** Opening SOURCE INFORMATION block **
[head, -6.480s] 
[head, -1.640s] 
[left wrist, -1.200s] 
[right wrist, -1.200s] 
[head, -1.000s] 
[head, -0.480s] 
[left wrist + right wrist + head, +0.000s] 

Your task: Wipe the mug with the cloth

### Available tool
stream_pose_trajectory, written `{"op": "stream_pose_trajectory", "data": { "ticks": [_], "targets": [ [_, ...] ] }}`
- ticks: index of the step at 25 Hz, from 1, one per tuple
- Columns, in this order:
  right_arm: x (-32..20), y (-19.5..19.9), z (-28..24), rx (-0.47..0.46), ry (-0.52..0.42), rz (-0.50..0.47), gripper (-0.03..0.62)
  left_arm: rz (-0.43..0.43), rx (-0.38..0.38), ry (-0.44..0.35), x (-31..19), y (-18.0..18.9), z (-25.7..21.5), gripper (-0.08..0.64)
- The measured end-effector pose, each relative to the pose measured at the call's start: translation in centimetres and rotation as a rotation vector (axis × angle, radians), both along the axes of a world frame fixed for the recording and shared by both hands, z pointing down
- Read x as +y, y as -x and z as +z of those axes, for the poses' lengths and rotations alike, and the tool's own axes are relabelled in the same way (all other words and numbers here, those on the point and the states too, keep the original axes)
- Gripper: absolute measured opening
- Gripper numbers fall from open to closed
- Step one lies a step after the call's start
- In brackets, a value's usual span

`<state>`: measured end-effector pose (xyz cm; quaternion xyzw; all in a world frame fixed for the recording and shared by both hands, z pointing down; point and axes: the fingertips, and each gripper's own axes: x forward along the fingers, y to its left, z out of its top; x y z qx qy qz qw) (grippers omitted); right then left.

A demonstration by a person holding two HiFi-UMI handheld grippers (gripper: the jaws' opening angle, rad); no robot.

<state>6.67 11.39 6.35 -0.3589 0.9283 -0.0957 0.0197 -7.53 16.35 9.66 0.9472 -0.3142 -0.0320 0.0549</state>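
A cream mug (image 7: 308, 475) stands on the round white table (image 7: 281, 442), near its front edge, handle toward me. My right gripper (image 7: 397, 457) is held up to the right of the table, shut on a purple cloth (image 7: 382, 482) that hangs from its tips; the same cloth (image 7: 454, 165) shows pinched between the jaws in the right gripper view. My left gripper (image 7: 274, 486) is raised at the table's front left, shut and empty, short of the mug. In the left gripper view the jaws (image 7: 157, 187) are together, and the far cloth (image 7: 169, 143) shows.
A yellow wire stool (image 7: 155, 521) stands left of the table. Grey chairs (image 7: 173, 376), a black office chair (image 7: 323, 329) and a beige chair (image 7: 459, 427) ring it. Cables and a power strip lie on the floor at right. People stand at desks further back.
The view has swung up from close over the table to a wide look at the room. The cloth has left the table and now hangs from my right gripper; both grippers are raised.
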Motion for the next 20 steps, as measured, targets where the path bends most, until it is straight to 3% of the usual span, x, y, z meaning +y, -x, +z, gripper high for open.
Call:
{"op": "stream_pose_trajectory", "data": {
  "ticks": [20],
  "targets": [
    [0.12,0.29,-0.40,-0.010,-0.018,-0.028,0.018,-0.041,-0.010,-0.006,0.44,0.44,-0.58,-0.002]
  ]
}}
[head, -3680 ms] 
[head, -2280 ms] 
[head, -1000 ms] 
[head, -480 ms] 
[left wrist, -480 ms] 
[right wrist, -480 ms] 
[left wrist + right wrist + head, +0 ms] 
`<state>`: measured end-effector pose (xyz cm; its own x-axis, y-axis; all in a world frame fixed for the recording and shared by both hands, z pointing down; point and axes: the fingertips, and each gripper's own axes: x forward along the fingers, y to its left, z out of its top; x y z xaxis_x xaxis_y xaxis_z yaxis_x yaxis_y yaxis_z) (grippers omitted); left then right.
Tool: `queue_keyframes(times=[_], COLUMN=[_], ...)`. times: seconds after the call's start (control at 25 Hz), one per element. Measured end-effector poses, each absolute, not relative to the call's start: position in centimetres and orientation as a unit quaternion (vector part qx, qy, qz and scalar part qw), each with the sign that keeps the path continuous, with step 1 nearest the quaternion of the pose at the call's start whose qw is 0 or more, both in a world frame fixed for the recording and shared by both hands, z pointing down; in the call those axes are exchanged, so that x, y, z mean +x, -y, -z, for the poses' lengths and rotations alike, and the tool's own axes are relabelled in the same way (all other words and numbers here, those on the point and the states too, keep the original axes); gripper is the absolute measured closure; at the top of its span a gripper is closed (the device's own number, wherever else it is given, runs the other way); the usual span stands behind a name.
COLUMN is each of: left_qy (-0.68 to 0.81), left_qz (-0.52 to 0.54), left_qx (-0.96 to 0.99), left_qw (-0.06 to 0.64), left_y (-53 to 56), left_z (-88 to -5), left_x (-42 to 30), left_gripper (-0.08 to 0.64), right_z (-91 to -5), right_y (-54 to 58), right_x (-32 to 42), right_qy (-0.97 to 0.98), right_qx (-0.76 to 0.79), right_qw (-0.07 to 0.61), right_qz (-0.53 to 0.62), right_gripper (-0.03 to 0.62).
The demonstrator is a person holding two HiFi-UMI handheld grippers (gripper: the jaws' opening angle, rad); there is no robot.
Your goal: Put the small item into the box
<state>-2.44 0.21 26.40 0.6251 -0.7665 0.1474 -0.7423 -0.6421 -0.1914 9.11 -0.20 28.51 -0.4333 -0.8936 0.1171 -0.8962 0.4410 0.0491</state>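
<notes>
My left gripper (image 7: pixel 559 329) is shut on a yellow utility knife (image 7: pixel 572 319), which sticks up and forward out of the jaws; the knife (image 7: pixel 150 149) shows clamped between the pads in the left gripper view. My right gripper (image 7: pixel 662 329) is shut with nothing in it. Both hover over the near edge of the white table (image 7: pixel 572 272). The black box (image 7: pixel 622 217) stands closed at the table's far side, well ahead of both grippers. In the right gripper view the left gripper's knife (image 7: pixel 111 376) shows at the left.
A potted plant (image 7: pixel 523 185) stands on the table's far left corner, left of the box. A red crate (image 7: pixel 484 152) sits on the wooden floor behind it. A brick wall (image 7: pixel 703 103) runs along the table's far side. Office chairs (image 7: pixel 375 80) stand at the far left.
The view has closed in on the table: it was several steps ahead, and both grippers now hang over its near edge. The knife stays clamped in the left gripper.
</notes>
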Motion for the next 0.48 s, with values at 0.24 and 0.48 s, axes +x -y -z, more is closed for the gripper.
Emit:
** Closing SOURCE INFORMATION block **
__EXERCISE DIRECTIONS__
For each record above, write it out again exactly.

__FINAL ANSWER__
[head, -6.480s] 
[head, -1.640s] 
[left wrist, -1.200s] 
[right wrist, -1.200s] 
[head, -1.000s] 
[head, -0.480s] 
[left wrist + right wrist + head, +0.000s] 

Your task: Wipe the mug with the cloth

### Available tool
stream_pose_trajectory, written `{"op": "stream_pose_trajectory", "data": { "ticks": [_], "targets": [ [_, ...] ] }}`
- ticks: index of the step at 25 Hz, from 1, one per tuple
- Columns, in this order:
  right_arm: x (-32..20), y (-19.5..19.9), z (-28..24), rx (-0.47..0.46), ry (-0.52..0.42), rz (-0.50..0.47), gripper (-0.03..0.62)
  left_arm: rz (-0.43..0.43), rx (-0.38..0.38), ry (-0.44..0.35), x (-31..19), y (-18.0..18.9), z (-25.7..21.5), gripper (-0.08..0.64)
- The measured end-effector pose, each relative to the pose measured at the call's start: translation in centimetres and rotation as a rotation vector (axis × angle, radians), both along the axes of a world frame fixed for the recording and shared by both hands, z pointing down
- Read x as +y, y as -x and z as +z of those axes, for the poses' lengths and rotations alike, and the tool's own axes are relabelled in the same way (all other words and numbers here, those on the point and the states too, keep the original axes)
- Gripper: absolute measured opening
- Gripper numbers fall from open to closed
- Step one lies a step after the call's start
- In brackets, a value's usual span

`<state>`: measured end-effector pose (xyz cm; quaternion xyzw; all in a world frame fixed for the recording and shared by both hands, z pointing down; point and axes: the fingertips, and each gripper's own axes: x forward along the fingers, y to its left, z out of its top; x y z qx qy qz qw) (grippers omitted); right then left.

A demonstration by a person holding two HiFi-UMI handheld grippers (gripper: the jaws' opening angle, rad); no robot.

<state>6.67 11.39 6.35 -0.3589 0.9283 -0.0957 0.0197 -7.53 16.35 9.66 0.9472 -0.3142 -0.0320 0.0549</state>
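A cream mug (image 7: 308, 475) stands on the round white table (image 7: 281, 442), near its front edge, handle toward me. My right gripper (image 7: 397, 457) is held up to the right of the table, shut on a purple cloth (image 7: 382, 482) that hangs from its tips; the same cloth (image 7: 454, 165) shows pinched between the jaws in the right gripper view. My left gripper (image 7: 274, 486) is raised at the table's front left, shut and empty, short of the mug. In the left gripper view the jaws (image 7: 157, 187) are together, and the far cloth (image 7: 169, 143) shows.
A yellow wire stool (image 7: 155, 521) stands left of the table. Grey chairs (image 7: 173, 376), a black office chair (image 7: 323, 329) and a beige chair (image 7: 459, 427) ring it. Cables and a power strip lie on the floor at right. People stand at desks further back.
The view has swung up from close over the table to a wide look at the room. The cloth has left the table and now hangs from my right gripper; both grippers are raised.
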Motion for the next 20 steps, as measured, targets where the path bends most, until it is straight to 3% of the usual span, x, y, z meaning +y, -x, +z, gripper high for open.
Call:
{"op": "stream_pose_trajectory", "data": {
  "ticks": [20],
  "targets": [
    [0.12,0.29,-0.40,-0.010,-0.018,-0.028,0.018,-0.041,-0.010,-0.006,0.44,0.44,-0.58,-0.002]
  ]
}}
[head, -3680 ms] 
[head, -2280 ms] 
[head, -1000 ms] 
[head, -480 ms] 
[left wrist, -480 ms] 
[right wrist, -480 ms] 
[left wrist + right wrist + head, +0 ms] 
`<state>`: measured end-effector pose (xyz cm; its own x-axis, y-axis; all in a world frame fixed for the recording and shared by both hands, z pointing down; point and axes: the fingertips, and each gripper's own axes: x forward along the fingers, y to its left, z out of its top; x y z xaxis_x xaxis_y xaxis_z yaxis_x yaxis_y yaxis_z) (grippers omitted); left then right.
Tool: `queue_keyframes(times=[_], COLUMN=[_], ...)`. times: seconds after the call's start (control at 25 Hz), one per element. Measured end-effector poses, each absolute, not relative to the call's start: position in centimetres and orientation as a unit quaternion (vector part qx, qy, qz and scalar part qw), each with the sign that keeps the path continuous, with step 1 nearest the quaternion of the pose at the call's start whose qw is 0 or more, both in a world frame fixed for the recording and shared by both hands, z pointing down; in the call those axes are exchanged, so that x, y, z mean +x, -y, -z, for the poses' lengths and rotations alike, and the tool's own axes are relabelled in the same way (all other words and numbers here, those on the point and the states too, keep the original axes); gripper is the absolute measured closure; at the top of its span a gripper is closed (the device's own number, wherever else it is given, runs the other way); the usual span stands behind a name.
COLUMN is each of: left_qy (-0.68 to 0.81), left_qz (-0.52 to 0.54), left_qx (-0.96 to 0.99), left_qw (-0.06 to 0.64), left_y (-53 to 56), left_z (-88 to -5), left_x (-42 to 30), left_gripper (-0.08 to 0.64), right_z (-91 to -5), right_y (-54 to 58), right_x (-32 to 42), right_qy (-0.97 to 0.98), right_qx (-0.76 to 0.79), right_qw (-0.07 to 0.61), right_qz (-0.53 to 0.62), right_gripper (-0.03 to 0.62).
The demonstrator is a person holding two HiFi-UMI handheld grippers (gripper: the jaws' opening angle, rad); there is no robot.
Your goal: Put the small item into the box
<state>-2.44 0.21 26.40 0.6251 -0.7665 0.1474 -0.7423 -0.6421 -0.1914 9.11 -0.20 28.51 -0.4333 -0.8936 0.1171 -0.8962 0.4410 0.0491</state>
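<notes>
My left gripper (image 7: pixel 559 329) is shut on a yellow utility knife (image 7: pixel 572 319), which sticks up and forward out of the jaws; the knife (image 7: pixel 150 149) shows clamped between the pads in the left gripper view. My right gripper (image 7: pixel 662 329) is shut with nothing in it. Both hover over the near edge of the white table (image 7: pixel 572 272). The black box (image 7: pixel 622 217) stands closed at the table's far side, well ahead of both grippers. In the right gripper view the left gripper's knife (image 7: pixel 111 376) shows at the left.
A potted plant (image 7: pixel 523 185) stands on the table's far left corner, left of the box. A red crate (image 7: pixel 484 152) sits on the wooden floor behind it. A brick wall (image 7: pixel 703 103) runs along the table's far side. Office chairs (image 7: pixel 375 80) stand at the far left.
The view has closed in on the table: it was several steps ahead, and both grippers now hang over its near edge. The knife stays clamped in the left gripper.
</notes>
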Motion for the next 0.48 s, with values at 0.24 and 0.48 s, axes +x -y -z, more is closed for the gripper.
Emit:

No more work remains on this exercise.